The Domenici-Bingaman White Paper and scheduled "conference" appears to raise a number of important questions to stimulate discussion leading to the development of legislation, but it is clear that the objective is not a search for the right path; it is a justification for a regulatory program based on a mandatory "cap and trade" system.
"The White Paper's approach is unfortunate because it prescribes a policy outcome in advance of analysis and discussion of either the justification or the consequences of that outcome," Institute CEO William O'Keefe observed. "The process appears designed to build support for a preconceived conclusion instead of exploring what last year's energy bill will achieve and what in addition might be justified."
The event is driven by misguided assumptions about the current state of knowledge about climate change. While no one seriously questions human activity being the primary cause of greenhouse gas accumulation in the atmosphere, the assumption that human activity is the sole or even major cause for temperature increases in recent decades or the past century is simply not correct. Consequently, to assume that government actions to restrict those emissions through a complex energy rationing scheme will have an appreciable impact on temperature fluctuations is simply not supportable.

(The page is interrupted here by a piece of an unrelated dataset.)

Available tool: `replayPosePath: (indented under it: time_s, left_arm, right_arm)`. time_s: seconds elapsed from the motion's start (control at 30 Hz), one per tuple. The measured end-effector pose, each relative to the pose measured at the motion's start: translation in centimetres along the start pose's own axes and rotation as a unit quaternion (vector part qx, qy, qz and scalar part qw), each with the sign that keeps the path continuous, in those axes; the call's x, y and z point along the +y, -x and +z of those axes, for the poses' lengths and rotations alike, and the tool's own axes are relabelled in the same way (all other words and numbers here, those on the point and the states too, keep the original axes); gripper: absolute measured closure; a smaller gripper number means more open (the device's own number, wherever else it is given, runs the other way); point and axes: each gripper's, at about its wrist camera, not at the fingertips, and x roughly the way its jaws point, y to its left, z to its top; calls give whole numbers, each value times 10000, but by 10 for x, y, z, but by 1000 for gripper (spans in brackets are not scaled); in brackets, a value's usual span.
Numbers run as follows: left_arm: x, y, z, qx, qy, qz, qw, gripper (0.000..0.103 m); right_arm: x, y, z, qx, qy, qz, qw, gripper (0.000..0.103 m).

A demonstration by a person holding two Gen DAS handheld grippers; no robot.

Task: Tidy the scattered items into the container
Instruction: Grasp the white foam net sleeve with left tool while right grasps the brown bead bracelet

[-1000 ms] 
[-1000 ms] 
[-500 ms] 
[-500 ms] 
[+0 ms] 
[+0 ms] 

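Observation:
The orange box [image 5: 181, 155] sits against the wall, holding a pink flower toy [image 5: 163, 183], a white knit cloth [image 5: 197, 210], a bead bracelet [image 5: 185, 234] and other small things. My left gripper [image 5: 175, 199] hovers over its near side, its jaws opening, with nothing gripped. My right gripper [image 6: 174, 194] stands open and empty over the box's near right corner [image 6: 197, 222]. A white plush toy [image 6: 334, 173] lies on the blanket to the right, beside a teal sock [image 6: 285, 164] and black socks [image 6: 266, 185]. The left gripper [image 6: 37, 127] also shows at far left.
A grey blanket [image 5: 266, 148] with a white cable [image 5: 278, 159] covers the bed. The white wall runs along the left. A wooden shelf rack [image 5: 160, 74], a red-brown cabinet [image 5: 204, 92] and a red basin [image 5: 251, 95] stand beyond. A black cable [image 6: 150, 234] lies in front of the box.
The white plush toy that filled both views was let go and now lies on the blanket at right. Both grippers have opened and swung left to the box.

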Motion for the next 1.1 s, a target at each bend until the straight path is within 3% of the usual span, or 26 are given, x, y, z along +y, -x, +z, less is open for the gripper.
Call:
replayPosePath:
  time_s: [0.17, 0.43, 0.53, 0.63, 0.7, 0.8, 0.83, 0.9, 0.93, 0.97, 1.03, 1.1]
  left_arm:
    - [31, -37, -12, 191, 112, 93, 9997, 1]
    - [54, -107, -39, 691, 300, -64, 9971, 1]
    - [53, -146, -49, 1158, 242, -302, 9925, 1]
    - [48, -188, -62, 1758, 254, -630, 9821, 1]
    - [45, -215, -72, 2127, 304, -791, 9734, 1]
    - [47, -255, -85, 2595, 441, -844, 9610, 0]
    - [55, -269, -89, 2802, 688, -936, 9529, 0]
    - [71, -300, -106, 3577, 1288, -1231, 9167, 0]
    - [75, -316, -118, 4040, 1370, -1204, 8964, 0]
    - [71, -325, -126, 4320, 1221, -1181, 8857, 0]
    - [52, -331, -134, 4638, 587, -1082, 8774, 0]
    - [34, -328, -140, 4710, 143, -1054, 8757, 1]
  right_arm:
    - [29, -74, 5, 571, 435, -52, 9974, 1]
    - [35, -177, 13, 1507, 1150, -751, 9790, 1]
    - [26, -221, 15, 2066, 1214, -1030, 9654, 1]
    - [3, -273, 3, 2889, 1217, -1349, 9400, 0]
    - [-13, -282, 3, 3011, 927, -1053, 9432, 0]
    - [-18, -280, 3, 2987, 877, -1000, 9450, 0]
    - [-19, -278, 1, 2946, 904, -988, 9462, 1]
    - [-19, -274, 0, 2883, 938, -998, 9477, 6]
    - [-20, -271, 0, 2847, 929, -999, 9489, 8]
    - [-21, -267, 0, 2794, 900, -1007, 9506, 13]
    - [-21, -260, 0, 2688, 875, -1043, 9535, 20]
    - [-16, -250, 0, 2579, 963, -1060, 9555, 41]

"Convening a meeting of economic rent- seekers only demonstrates that some companies will exploit any opportunity to reduce competition and gain profits through regulation instead of from being successful in the market place," O'Keefe continued. "The federal government has a poor record in trying to control energy markets through politically appealing but flawed legislation and regulations."
"The cap and trade system being advocated is nothing more than a Trojan Horse hiding an energy tax," O'Keefe concluded. "Leading economists have concluded that a carbon tax would be far more efficient in constraining emissions than a cap and trade system, perhaps 5 times as efficient. But, politicians are loathe to propose tax increases."
Promoting innovation and technological development and deployment around the globe is a more effective and efficient policy choice for confronting climate change. The U.S. is already leading the world on that path and in promoting the deployment of technology in developing countries which are rapidly becoming the leading source of emissions.
"Title XVI covering Climate Change of the Energy Policy Act of 2005, the Administration's Climate Change Technology Program, the 2005 G-8 communiqué, and the participants in the Asia Pacific Partnership all agree that significant technology advances will be needed to adequately and affordably address climate change over the next century," Institute fellow Dr. Eric Loewen stated. "This is common ground and should be exploited."